Ela falava sobre seus planos pro futuro. Ele só queria chegar em casa. Ela falava sobre receitas de felicidade. Ele só queria uma dose de whisky. Ela falava sobre meios de se alcançar a paz no mundo. Ele só queria que o próximo sinal não estivesse fechado.

Ele olhava pra frente. Precisava ficar atento, já que vivia passando direto pela entrada da rua estreita que o faria economizar uns minutos de trânsito. Ele não precisava olhar pra ela pra saber que seus olhos estavam brilhando, seu rosto corado, as mãos em constante movimento, como querendo tomar pra si o mundo todo.

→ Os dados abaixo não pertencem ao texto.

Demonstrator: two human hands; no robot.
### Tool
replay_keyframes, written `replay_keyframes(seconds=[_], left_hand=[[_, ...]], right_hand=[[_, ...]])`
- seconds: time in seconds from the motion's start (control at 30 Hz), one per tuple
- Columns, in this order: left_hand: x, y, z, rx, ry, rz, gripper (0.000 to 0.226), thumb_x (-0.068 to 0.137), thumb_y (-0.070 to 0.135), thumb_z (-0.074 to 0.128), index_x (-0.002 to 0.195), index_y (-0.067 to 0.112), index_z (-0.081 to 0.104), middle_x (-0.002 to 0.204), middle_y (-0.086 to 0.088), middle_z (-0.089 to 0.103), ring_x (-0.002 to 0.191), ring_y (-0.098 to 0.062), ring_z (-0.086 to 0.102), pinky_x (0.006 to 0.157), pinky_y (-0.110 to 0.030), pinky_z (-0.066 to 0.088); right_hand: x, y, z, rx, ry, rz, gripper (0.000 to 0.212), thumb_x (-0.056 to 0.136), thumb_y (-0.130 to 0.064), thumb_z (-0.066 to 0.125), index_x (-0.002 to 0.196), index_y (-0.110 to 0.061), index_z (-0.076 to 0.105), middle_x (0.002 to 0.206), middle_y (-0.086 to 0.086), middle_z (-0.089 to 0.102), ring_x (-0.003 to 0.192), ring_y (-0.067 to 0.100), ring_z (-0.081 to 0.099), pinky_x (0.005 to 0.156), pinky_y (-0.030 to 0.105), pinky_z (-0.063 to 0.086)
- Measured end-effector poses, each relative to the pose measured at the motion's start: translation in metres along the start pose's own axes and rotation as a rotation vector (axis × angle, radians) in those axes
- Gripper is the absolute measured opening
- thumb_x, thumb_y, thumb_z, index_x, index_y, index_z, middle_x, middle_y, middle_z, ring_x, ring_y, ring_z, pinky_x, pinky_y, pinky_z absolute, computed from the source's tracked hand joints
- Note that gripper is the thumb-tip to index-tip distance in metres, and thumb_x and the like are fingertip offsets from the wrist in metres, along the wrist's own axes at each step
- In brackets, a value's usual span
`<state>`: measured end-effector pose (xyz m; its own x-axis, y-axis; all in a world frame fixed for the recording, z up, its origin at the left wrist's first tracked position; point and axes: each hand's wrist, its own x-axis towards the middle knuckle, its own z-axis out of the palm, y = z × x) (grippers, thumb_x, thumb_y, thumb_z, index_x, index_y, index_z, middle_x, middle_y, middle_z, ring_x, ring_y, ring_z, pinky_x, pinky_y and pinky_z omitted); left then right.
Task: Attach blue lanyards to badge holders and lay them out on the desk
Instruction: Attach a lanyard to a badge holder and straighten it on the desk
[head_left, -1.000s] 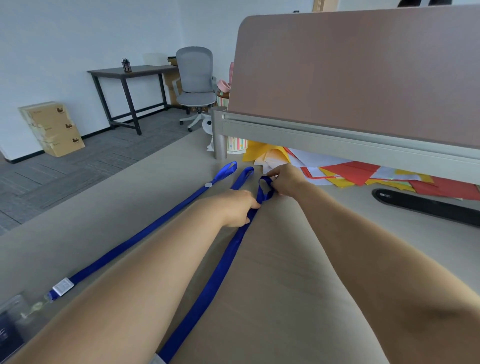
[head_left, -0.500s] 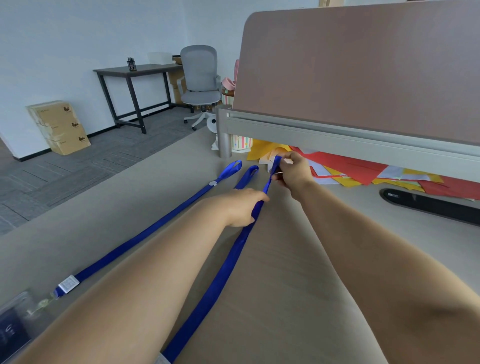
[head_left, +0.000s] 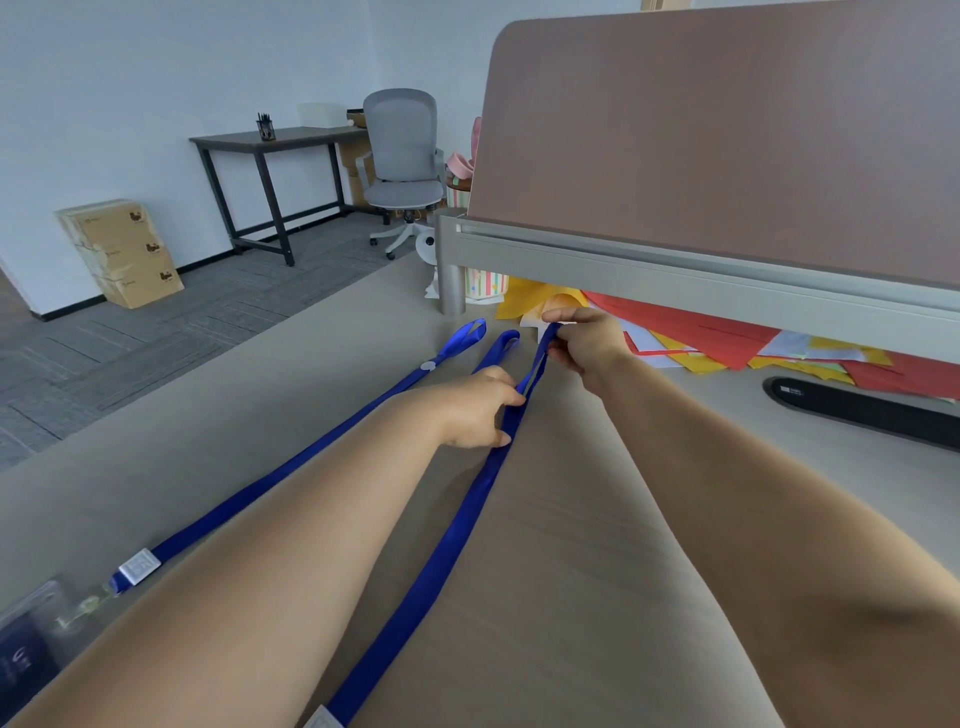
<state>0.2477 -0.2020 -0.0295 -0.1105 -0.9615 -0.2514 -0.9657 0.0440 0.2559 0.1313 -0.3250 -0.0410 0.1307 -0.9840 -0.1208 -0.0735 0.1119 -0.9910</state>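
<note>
Right hand (head_left: 584, 345), just right of centre, pinches the far loop of a lanyard (head_left: 452, 540) between thumb and curled fingers and holds it slightly off the surface (head_left: 571, 571). Left hand (head_left: 475, 410), just below and left of it, grips the same strap between forefinger and thumb. From there the strap runs down the frame to the bottom edge, lying flat.

A brown panel (head_left: 727, 130) fills the upper right, with coloured papers (head_left: 701, 338) heaped under its grey rail. A second lanyard (head_left: 291, 470) stretches from centre to lower left, apart from the held one, ending in a white tag (head_left: 137, 565) beside a clear holder (head_left: 31, 639) at the left edge. Between the two, only the loop of a third lanyard (head_left: 501, 347) shows beyond the left hand. A black slot (head_left: 857, 410) sits in the surface at right.
</note>
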Motion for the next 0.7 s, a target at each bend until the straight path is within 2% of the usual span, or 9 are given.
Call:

Ela pediu pra que ele parasse o carro um pouco à frente. Mostrou o prédio em que morava. Ele fingiu que olhava. Ela disse que ele poderia aparecer qualquer dia. Ele mentiu que apareceria. Parou o carro. Ela desceu. Pela primeira vez, ele a observou. Ela segurava a porta com uma das mãos, a bolsa com a outra, tentando se equilibrar num dos saltos enquanto saía do carro. Agora sim ele tinha vontade de admirá-la. Suas curvas, sua falta de jeito, sua mão de unhas vermelhas.

Ele teve vontade de dormir com aquela mulher. Talvez encontrasse no perfume dos cabelos dela a paz que há muito tempo havia perdido. Perdido? Ele riu da sua própria tolice. Uma pessoa não pode perder o que nunca possuiu. Ligou o carro e partiu. Pelo retrovisor pôde ver a garota em pé na calçada.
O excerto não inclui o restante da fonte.